• _What is needed_: Give back exactly the lines of the entries below from the line with "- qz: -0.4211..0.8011" to the line with "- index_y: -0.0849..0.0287", inclusive, and only those.

• _Data extract_:
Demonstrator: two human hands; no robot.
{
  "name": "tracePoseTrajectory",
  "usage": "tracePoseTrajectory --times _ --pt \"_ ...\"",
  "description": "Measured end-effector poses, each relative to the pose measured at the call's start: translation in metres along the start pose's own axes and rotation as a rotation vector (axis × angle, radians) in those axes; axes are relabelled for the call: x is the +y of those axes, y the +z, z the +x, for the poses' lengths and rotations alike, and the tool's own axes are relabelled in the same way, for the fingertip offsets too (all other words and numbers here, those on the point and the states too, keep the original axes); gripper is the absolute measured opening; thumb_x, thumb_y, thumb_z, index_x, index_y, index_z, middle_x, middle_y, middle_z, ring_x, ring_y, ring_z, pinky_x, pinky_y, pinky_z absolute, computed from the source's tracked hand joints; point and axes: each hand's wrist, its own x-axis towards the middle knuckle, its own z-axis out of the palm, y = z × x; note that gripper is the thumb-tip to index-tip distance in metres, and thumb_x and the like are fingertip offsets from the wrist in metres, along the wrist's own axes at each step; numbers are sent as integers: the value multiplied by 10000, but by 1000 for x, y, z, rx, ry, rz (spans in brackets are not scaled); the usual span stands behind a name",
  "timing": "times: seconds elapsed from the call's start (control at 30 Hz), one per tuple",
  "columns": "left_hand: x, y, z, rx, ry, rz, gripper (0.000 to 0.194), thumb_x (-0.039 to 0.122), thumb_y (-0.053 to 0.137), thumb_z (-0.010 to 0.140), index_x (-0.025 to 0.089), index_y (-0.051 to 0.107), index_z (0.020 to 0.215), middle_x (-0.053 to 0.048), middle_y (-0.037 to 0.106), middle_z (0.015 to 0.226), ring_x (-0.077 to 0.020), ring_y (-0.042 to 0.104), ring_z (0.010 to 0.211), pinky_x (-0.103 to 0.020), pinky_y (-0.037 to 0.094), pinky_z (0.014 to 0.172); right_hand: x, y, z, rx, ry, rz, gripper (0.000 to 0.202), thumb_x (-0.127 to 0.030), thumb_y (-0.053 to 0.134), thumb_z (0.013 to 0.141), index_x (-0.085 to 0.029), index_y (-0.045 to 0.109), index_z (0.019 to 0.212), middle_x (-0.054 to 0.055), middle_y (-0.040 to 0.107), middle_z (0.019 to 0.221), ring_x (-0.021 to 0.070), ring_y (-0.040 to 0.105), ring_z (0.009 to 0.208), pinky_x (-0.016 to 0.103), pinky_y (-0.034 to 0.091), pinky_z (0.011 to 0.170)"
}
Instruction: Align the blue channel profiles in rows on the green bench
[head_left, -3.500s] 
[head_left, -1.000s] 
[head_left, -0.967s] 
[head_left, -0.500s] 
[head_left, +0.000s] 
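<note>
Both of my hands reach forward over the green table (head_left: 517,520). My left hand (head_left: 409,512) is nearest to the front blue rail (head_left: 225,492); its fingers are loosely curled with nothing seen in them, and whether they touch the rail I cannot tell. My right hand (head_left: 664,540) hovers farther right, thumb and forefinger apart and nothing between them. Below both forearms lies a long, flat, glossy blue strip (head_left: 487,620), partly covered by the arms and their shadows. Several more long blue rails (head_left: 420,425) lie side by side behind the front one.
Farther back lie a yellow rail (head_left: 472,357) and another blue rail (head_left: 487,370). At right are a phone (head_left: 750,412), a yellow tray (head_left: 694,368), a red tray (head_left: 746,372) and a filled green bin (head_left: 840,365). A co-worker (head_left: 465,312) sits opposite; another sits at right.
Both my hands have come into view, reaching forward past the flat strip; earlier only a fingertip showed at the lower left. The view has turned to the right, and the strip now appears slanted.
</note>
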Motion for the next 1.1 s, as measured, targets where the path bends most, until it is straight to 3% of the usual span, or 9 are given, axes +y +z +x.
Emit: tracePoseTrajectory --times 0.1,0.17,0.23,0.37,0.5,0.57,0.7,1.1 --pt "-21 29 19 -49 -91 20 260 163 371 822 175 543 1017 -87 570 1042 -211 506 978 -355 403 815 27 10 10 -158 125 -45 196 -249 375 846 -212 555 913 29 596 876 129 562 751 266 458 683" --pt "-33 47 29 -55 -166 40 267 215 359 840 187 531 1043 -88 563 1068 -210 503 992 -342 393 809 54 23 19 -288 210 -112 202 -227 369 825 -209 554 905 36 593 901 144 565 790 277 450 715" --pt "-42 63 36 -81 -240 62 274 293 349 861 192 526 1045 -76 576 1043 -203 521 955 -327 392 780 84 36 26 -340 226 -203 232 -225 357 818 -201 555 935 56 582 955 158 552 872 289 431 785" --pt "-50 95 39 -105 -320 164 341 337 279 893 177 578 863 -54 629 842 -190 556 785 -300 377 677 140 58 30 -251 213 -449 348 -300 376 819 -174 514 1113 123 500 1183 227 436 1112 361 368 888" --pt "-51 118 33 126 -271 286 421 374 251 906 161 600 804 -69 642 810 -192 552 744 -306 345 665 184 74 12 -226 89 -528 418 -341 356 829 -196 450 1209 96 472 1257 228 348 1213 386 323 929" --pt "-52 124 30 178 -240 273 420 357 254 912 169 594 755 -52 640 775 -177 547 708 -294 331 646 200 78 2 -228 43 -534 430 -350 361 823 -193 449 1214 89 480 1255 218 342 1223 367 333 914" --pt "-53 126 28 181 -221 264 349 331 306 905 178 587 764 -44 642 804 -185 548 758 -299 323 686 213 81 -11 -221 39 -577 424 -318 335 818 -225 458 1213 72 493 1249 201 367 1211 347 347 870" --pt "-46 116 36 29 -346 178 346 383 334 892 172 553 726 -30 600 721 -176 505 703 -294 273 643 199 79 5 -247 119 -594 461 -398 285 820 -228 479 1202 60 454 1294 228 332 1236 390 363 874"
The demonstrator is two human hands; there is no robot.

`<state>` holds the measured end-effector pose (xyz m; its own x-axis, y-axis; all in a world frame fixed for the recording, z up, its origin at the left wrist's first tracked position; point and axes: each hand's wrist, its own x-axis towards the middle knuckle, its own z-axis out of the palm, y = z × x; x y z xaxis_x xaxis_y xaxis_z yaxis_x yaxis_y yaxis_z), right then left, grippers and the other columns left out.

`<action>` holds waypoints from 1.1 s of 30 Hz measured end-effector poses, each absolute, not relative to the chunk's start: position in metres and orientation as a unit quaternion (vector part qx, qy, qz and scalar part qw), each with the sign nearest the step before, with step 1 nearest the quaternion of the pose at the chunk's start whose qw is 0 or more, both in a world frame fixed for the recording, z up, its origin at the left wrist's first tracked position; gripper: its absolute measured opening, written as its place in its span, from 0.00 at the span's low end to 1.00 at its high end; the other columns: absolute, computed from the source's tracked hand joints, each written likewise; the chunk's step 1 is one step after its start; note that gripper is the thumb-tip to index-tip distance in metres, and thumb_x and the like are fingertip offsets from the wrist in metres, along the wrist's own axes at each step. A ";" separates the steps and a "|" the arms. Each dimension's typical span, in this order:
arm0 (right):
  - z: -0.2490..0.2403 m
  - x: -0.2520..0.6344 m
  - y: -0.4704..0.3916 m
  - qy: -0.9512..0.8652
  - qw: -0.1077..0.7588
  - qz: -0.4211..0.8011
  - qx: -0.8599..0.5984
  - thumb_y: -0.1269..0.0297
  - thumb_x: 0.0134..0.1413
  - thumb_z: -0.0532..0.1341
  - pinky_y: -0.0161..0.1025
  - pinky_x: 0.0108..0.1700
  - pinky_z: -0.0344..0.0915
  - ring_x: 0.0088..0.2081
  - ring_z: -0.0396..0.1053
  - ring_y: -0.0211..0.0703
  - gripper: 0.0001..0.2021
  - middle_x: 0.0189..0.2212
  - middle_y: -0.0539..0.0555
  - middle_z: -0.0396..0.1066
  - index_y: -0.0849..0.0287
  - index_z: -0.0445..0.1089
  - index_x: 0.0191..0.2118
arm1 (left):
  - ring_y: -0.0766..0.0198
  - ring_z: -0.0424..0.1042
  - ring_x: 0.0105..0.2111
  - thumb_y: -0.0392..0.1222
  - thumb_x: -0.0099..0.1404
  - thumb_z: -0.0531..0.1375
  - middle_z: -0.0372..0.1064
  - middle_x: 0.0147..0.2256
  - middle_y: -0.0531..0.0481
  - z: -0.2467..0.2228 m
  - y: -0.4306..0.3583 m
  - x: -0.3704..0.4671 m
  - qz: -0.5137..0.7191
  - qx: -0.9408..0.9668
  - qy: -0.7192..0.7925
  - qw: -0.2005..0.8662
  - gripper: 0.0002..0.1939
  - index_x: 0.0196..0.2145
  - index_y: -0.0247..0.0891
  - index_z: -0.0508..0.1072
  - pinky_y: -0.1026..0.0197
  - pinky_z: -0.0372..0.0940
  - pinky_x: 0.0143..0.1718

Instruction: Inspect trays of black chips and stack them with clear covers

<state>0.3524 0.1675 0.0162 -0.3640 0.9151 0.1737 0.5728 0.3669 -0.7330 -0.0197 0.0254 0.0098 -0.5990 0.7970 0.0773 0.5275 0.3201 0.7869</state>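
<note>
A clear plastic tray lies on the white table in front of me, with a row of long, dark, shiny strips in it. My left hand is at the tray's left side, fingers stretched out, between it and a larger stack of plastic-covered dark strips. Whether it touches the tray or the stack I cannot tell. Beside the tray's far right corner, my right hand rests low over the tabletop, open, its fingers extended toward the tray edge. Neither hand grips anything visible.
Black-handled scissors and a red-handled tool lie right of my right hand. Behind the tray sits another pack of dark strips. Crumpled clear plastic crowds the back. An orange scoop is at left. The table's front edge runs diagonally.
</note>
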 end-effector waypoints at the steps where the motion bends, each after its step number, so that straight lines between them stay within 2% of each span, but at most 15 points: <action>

• _Your response_:
  - qz: -0.4211..0.8011
  - qx: -0.8599..0.5984
  - thumb_y: -0.1269..0.0297
  - thumb_x: 0.0134..0.1413
  - thumb_z: -0.0532..0.1341
  - pinky_y: -0.0161..0.1025
  - pinky_x: 0.0108..0.1700
  - pinky_z: -0.0344..0.0915
  - ring_x: 0.0088..0.2081
  - ring_z: -0.0396..0.1053
  - ring_y: -0.0211..0.0703
  - gripper: 0.0001..0.2021
  - middle_x: 0.0189..0.2212
  - middle_y: -0.0539..0.0555
  - middle_z: -0.0396..0.1066
  - index_y: -0.0849..0.0287

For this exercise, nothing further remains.